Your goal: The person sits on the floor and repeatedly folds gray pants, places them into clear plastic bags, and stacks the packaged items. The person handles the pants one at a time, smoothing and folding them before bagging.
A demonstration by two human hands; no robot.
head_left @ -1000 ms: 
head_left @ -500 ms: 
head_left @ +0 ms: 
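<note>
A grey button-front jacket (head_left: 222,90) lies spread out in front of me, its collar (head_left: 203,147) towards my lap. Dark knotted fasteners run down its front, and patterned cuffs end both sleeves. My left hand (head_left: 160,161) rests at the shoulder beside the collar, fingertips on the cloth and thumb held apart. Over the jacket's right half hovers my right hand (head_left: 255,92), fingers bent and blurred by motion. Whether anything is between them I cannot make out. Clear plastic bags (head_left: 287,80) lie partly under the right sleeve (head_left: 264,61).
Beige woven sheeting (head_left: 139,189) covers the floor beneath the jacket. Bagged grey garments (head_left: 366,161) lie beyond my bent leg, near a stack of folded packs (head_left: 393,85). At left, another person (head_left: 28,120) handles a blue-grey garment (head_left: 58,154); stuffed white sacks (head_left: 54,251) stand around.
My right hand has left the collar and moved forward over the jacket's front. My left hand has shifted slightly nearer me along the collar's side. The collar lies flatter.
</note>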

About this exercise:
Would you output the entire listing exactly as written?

Response:
Your goal: The person sits on the floor and repeatedly folds gray pants, places them into clear plastic bags, and stacks the packaged items. The person handles the pants one at a time, smoothing and folding them before bagging.
A demonstration by two human hands; no robot.
head_left @ -1000 ms: 
head_left @ -500 ms: 
head_left @ +0 ms: 
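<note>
A grey button-front jacket (head_left: 222,90) lies spread out in front of me, its collar (head_left: 203,147) towards my lap. Dark knotted fasteners run down its front, and patterned cuffs end both sleeves. My left hand (head_left: 160,161) rests at the shoulder beside the collar, fingertips on the cloth and thumb held apart. Over the jacket's right half hovers my right hand (head_left: 255,92), fingers bent and blurred by motion. Whether anything is between them I cannot make out. Clear plastic bags (head_left: 287,80) lie partly under the right sleeve (head_left: 264,61).
Beige woven sheeting (head_left: 139,189) covers the floor beneath the jacket. Bagged grey garments (head_left: 366,161) lie beyond my bent leg, near a stack of folded packs (head_left: 393,85). At left, another person (head_left: 28,120) handles a blue-grey garment (head_left: 58,154); stuffed white sacks (head_left: 54,251) stand around.
My right hand has left the collar and moved forward over the jacket's front. My left hand has shifted slightly nearer me along the collar's side. The collar lies flatter.
</note>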

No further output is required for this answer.